Bei vielen Patienten ist es notwendig, den Harn vorübergehend oder dauerhaft über eine künstliche Harnableitung nach außen zu leiten. Oft kommt dabei die transurethrale Harnableitung zum Einsatz.
Das transurethrale Katheterisieren bedeutet jedoch ein hohes Infektionsrisiko für Nieren und Harnwege. Dabei ist das Verschleppen pathogener Keime von der Harnröhrenmündung in die Blase Haupt-risikofaktor. Daher sind eine akribische Infektionsprophylaxe und aseptisches Vorgehen erforderlich.

Bei der transurethralen Harnableitung wird ein Blasenkatheter durch die Harnröhre ("transurethral") in die Blase vorgeschoben.

Diagnostisch dient die transurethrale Katheterisierung z.B. der Gewinnung einer Urinprobe oder dem Einbringen von Kontrastmittel.
Therapeutische Indikationen sind Blasenentleerungsstörungen und Harnabflussbehinderungen unterhalb der Harnblase (beispielsweise durch eine vergrößerte Prostata oder durch Schwellungen nach Operationen am Unterleib). Auch vor großen Operationen wird ein Katheter gelegt.

Kathetermaterialien und –arten

Welches Kathetermaterial gewählt wird, hängt von der voraussichtlichen Liegezeit des Katheters ab. Der Katheter muss trotz ständigen Kontakts mit Urin und anderen Sekreten geschmeidig und borkenfrei bleiben und darf die Schleimhäute von Harnblase und Harnröhre weder mechanisch noch durch Abgabe chemischer Substanzen (z.B. sog. Weichmacher) schädigen.
Katheter zur Langzeitdrainage (> 2 Tage, sog. Dauerkatheter) bestehen aus Silikon, ggf. mit Hydrogel-Beschichtung. Für eine Kurzzeitdrainage kann ein Silikon-Latex-Katheter gewählt werden.

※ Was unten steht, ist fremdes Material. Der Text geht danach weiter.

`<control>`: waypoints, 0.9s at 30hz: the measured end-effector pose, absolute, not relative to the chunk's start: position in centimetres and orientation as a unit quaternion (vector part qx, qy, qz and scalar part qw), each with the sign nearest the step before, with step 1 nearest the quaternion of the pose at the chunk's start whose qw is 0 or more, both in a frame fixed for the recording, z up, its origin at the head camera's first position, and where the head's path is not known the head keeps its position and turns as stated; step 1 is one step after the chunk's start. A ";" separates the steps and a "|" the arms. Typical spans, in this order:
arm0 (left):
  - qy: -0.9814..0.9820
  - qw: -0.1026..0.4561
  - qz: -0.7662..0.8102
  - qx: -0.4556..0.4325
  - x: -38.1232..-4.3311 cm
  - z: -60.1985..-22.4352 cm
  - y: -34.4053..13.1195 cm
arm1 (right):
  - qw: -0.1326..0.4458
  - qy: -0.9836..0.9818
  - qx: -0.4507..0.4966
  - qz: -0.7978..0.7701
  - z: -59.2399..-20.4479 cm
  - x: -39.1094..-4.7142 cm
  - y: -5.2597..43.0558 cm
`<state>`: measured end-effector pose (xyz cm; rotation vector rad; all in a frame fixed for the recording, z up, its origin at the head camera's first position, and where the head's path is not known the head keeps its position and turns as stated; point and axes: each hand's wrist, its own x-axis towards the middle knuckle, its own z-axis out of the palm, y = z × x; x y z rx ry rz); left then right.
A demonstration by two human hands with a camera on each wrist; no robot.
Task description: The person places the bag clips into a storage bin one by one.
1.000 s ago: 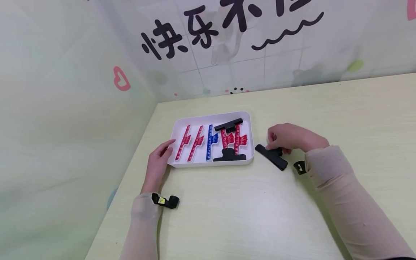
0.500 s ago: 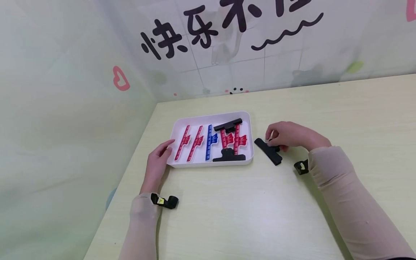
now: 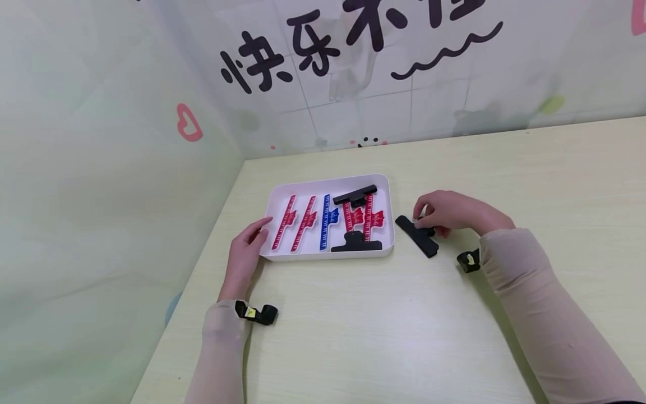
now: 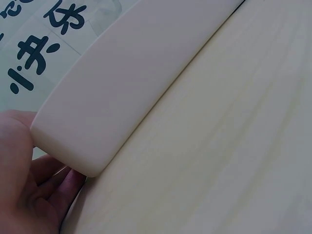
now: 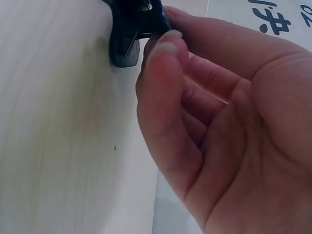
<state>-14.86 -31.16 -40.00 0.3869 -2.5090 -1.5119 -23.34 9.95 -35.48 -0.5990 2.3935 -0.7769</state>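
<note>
At the tray's left end my left hand (image 3: pixel 244 251) grips the white tray (image 3: pixel 303 256), with the wall between thumb and fingers. In the left wrist view, the fingers (image 4: pixel 53 190) curl at the corner of the tray (image 4: pixel 107 87). To the right of the tray, my right hand (image 3: pixel 449 211) pinches a black clip (image 3: pixel 416 235) by its handle. The clip's long bar slants toward the lower right, its upper end close to the tray. The right wrist view shows fingertips (image 5: pixel 168 53) on the handle of the black clip (image 5: pixel 124 53); part of it is cut off.
Inside the tray lie red clips (image 3: pixel 304 223), a blue clip (image 3: pixel 325 221) and two black clips, one at the back (image 3: pixel 355 195) and one at the front (image 3: pixel 355 242). The pale table (image 3: pixel 353 325) meets a printed wall sheet (image 3: pixel 429 101) behind.
My right hand has shifted the black clip slightly up and left, nearer the tray, then held about still. My left hand stays on the tray.
</note>
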 end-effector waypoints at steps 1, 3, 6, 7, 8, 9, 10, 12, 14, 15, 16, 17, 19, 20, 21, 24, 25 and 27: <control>-0.846 0.093 -0.509 0.131 -14.9 -40.0 -31.1 | 0.273 0.889 -0.224 -0.293 -35.5 -23.3 10.0; -0.846 0.092 -0.509 0.132 -14.9 -40.0 -31.1 | 0.269 0.886 -0.229 -0.301 -35.4 -23.3 10.1; -0.845 0.090 -0.510 0.134 -14.8 -39.9 -31.1 | 0.257 0.885 -0.238 -0.306 -35.2 -23.2 10.2; -0.844 0.090 -0.511 0.134 -14.8 -39.9 -31.1 | 0.253 0.885 -0.242 -0.307 -35.1 -23.2 10.2; -0.844 0.089 -0.511 0.135 -14.8 -39.9 -31.0 | 0.249 0.885 -0.245 -0.307 -35.0 -23.2 10.2; -0.845 0.088 -0.510 0.135 -14.8 -39.9 -31.0 | 0.246 0.886 -0.246 -0.308 -35.0 -23.2 10.3; -0.845 0.088 -0.510 0.136 -14.8 -39.9 -31.0 | 0.241 0.885 -0.250 -0.309 -34.9 -23.2 10.3; -0.846 0.088 -0.508 0.136 -14.8 -39.8 -31.0 | 0.239 0.884 -0.252 -0.313 -34.8 -23.2 10.4; -0.846 0.087 -0.508 0.137 -14.8 -39.8 -31.1 | 0.239 0.883 -0.251 -0.315 -34.8 -23.2 10.5; -0.846 0.087 -0.508 0.136 -14.8 -39.8 -31.1 | 0.240 0.883 -0.251 -0.316 -34.7 -23.2 10.5; -0.845 0.087 -0.509 0.136 -14.8 -39.7 -31.1 | 0.242 0.882 -0.252 -0.316 -34.7 -23.2 10.5; -0.846 0.086 -0.509 0.136 -14.8 -39.7 -31.1 | 0.244 0.882 -0.250 -0.316 -34.7 -23.3 10.6; -0.845 0.084 -0.510 0.137 -14.8 -39.7 -31.1 | 0.244 0.883 -0.250 -0.314 -34.7 -23.3 10.6; -0.845 0.084 -0.510 0.137 -14.8 -39.6 -31.1 | 0.244 0.883 -0.250 -0.313 -34.7 -23.3 10.6; -0.845 0.083 -0.511 0.137 -14.8 -39.6 -31.1 | 0.244 0.884 -0.248 -0.313 -34.7 -23.4 10.6; -0.844 0.082 -0.511 0.137 -14.8 -39.6 -31.1 | 0.244 0.885 -0.243 -0.312 -34.8 -23.5 10.5; -0.844 0.082 -0.511 0.137 -14.8 -39.6 -31.1 | 0.244 0.885 -0.241 -0.315 -34.8 -23.5 10.5; -0.845 0.081 -0.511 0.139 -14.7 -39.6 -31.1 | 0.245 0.883 -0.241 -0.320 -34.8 -23.6 10.5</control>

Einmalkatheter bestehen in der Regel aus PVC-Kunststoff.

Katheterstärken

Katheterdurchmesser werden in Charrière, kurz Ch, angegeben. 1 Charrière entspricht 1/3 mm.

Übliche Katheterstärken bei Männern sind 14 - 18 Ch, bei Frauen 12 - 14 Ch und bei Kindern 8 - 10 Ch.
 

Legen eines Blasenkatheters

Benötigte Materialien

Zum Legen eines Blasenkatheters benötigt man ein Katheterset und zwei sterile Katheter (davon einer als Reserve). Soll ein Dauerkatheter gelegt werden, benötigt man zusätzlich ein steril verpacktes, geschlossenes Urinauffangsystem.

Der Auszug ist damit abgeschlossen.